The Boy in the Striped Pajamas ‘Could Fuel Dangerous Holocaust Mistakes’ | Holocaust

The Boy in the Striped Pajamas can “perpetuate a number of dangerous inaccuracies and errors” when used to teach young people about the Holocaust, according to an academic report.

According to a study by the Center for Holocaust Education at University College London, more than a third of teachers in England use the bestselling book and film adaptation in their lessons about the Nazi genocide.

A study, which will be published soon, is based on to research conducted five years ago with high school students who found that John Boyne’s story regularly aroused misplaced sympathy for the Nazis.

According to the new survey, 35% of teachers have used The Boy in the Striped Pajamas in class. However, its use occupies a “somewhat contested position as a potential educational resource,” the center’s report says.

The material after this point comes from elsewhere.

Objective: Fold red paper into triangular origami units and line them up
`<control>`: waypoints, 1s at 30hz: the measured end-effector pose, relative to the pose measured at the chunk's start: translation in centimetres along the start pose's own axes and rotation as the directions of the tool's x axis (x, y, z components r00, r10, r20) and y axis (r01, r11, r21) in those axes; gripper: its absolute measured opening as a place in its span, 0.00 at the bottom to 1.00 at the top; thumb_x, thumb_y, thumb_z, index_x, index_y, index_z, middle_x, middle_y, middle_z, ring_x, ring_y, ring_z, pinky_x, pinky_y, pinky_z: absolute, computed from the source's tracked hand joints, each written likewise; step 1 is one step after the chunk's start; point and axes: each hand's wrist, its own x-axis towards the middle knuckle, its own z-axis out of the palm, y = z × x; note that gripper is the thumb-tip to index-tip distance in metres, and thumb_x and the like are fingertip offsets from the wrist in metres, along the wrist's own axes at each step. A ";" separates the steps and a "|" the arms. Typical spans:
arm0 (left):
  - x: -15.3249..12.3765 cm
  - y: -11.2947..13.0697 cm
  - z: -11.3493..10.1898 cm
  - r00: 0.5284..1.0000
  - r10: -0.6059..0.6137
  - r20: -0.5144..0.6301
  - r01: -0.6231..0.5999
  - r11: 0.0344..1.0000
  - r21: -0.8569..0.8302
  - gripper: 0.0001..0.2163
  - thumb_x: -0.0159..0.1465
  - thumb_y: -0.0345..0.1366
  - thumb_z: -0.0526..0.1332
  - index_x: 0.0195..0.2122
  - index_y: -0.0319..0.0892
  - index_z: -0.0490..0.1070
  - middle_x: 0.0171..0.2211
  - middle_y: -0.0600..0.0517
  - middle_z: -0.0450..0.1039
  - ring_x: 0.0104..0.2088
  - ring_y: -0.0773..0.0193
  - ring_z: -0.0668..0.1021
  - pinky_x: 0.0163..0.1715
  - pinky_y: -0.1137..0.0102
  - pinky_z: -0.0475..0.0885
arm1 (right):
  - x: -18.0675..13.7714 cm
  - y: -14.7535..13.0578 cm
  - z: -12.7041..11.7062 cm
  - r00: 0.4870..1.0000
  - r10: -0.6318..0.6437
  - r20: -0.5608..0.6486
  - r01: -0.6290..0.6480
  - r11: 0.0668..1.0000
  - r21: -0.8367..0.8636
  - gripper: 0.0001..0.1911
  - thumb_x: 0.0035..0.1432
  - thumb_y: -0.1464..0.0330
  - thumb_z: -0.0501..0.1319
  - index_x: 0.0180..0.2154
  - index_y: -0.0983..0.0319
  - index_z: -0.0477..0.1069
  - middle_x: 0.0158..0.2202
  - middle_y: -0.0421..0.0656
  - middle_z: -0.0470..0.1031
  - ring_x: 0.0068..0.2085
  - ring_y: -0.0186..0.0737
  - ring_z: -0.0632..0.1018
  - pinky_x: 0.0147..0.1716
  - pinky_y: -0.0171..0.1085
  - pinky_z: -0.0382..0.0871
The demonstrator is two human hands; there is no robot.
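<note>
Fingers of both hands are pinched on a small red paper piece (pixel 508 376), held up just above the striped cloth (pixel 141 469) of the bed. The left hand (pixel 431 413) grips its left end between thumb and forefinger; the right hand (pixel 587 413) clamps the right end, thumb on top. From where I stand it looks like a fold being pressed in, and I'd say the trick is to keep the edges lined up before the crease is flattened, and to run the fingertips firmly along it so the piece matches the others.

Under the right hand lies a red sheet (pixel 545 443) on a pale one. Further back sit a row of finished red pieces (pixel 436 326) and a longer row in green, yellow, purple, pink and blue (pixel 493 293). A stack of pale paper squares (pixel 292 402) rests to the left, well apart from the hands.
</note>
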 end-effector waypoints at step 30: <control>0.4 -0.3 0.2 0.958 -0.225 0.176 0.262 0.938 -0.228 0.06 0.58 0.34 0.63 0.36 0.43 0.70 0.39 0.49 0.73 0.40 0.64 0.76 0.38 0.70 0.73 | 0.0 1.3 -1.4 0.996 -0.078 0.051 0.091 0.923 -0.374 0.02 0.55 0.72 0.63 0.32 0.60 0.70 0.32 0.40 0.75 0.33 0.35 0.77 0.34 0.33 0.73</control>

Drama and English teachers were more likely to use it than history teachers.

Boyne’s book is about a friendship between the son of an Auschwitz commandant and a Jewish boy incarcerated in the Nazi concentration camp. Published in 2006, it has sold over 11 million copies worldwide. A film version was made in 2008.

The center’s report states, “While most of the young people who participated in the study recognized the story as a work of fiction, and many were able to identify and critique its most egregious historical implausibilities and inaccuracies, they nonetheless overwhelmingly qualified as ‘realistic’ and/or ‘truthful’.

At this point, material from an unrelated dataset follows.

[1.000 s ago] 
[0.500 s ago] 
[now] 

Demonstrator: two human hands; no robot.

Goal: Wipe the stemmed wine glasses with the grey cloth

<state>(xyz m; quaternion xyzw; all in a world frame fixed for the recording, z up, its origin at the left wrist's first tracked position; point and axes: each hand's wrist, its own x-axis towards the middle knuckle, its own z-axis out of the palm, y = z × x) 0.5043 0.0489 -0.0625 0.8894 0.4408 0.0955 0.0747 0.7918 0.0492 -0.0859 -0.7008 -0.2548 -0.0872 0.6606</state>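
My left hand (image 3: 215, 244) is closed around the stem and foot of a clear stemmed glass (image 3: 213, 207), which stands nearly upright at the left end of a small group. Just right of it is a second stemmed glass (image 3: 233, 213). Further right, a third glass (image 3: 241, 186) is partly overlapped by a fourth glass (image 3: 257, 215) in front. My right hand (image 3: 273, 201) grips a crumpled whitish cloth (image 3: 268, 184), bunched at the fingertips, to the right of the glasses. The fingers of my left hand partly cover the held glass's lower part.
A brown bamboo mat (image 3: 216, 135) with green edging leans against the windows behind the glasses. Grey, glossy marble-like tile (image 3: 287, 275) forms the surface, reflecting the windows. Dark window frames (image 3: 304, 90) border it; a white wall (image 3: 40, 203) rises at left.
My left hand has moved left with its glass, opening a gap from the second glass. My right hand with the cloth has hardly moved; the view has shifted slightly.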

He added that many students, after studying the story, came to conclusions that “contributed significantly to one of the most powerful and problematic misconceptions in this story, namely that the” Ordinary Germans “had little responsibility and were generally “brainwashed” or totally ignorant”. of the atrocities that are taking place”.

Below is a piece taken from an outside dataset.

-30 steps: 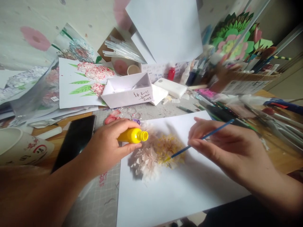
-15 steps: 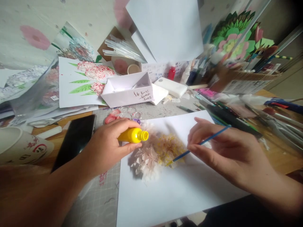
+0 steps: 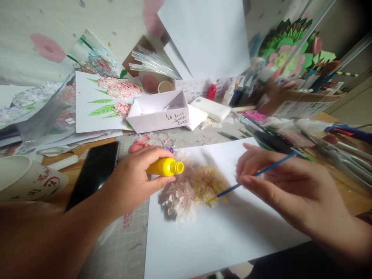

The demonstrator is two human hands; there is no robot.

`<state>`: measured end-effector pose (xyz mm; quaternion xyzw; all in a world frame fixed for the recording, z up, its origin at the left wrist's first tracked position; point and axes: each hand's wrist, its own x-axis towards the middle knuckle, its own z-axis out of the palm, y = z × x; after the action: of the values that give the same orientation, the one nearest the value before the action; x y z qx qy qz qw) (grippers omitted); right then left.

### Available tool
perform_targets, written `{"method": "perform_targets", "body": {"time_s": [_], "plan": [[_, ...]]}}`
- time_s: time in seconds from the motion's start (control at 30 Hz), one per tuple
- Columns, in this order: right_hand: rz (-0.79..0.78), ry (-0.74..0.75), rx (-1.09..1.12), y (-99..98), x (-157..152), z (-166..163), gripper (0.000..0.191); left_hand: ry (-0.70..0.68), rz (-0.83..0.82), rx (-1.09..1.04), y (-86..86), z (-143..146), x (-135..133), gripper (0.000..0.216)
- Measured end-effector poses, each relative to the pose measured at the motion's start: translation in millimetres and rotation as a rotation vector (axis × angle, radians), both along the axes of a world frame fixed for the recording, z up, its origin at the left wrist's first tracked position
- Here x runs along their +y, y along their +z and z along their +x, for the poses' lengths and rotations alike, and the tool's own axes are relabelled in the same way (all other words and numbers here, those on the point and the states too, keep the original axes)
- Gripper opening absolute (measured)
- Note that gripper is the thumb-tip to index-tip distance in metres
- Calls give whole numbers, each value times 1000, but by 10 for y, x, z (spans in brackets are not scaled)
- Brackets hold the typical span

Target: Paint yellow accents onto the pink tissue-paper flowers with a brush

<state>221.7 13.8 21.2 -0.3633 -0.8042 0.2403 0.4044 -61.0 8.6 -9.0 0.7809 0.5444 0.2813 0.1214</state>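
My left hand (image 3: 136,178) is closed round a small yellow paint bottle (image 3: 166,167), held on its side with the open neck pointing right. My right hand (image 3: 279,186) pinches a thin blue paintbrush (image 3: 252,176); its yellow-tipped bristles touch the lower right edge of a ruffled pale pink tissue-paper flower (image 3: 192,190). The flower is partly dabbed yellow. It lies on a white sheet of paper (image 3: 221,232), between my two hands.
A black phone (image 3: 94,172) lies left of my left hand, with a white mug (image 3: 26,182) further left. A white folded paper box (image 3: 158,112), flower pictures (image 3: 101,102), a red bottle (image 3: 211,91) and a basket of pens (image 3: 299,102) crowd the back.
The brush tip has shifted slightly along the flower's lower right edge. The left hand and bottle have stayed put; the view moved a little.
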Motion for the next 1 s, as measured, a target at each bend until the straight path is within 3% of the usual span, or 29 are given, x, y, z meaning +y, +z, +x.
{"method": "perform_targets", "body": {"time_s": [0.17,0.3,0.4,0.67,1.0], "plan": [[11,52,-5,4,-16,-20,12,-1,-9,-17,22,20,-10,25],[-20,-67,107,-4,-68,13,9,-20,-15,-38,27,34,-26,24],[59,-120,194,-6,-114,55,12,-37,-2,-49,28,52,-52,24],[217,-49,81,90,-155,-71,14,-50,26,-50,38,110,-89,29],[214,-26,52,88,-170,-94,13,-64,25,-67,49,115,-75,34]]}}
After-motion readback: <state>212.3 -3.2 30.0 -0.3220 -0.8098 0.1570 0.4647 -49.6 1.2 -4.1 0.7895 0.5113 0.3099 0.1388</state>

Some of the comments from teachers collected during the research include that “students come to us and literally think the Holocaust IS the boy in the striped pajamas”; “They come with…ideas that nobody knew about the Holocaust, that people were completely in the dark about it”; and “They have pity on the German guard”.

Stuart Foster, the center’s executive director, said he had no criticism of Boyne for his fictional work, but using the novel in lessons about a historical event could be problematic. “In an age of fake news and conspiracy theories, it is very disturbing that young people harbor myths and misconceptions about the Holocaust.”

Boyne, who has previously defended his work against similar criticism, told the Guardian: “The boy in the striped pajamas is deliberately subtitled ‘A Fable’, a work of fiction with a moral at its centre. From the start, I hoped it would inspire young people to begin their own study of the Holocaust, which in my case began at age 15 and continued in the decades that followed.

“As a novelist, I believe that fiction can play a valuable role in introducing young readers to difficult subjects, but it is the teacher’s job to impress on their students that there is a legitimate space between fantasy and reality.By relating to my central characters, however, by caring about them and not wanting to hurt them, the young reader can learn empathy and kindness.

“While no work of fiction is perfect, I remain immensely proud of The Boy in the Striped Pajamas and grateful to the millions of readers who have embraced it over the past 16 years.”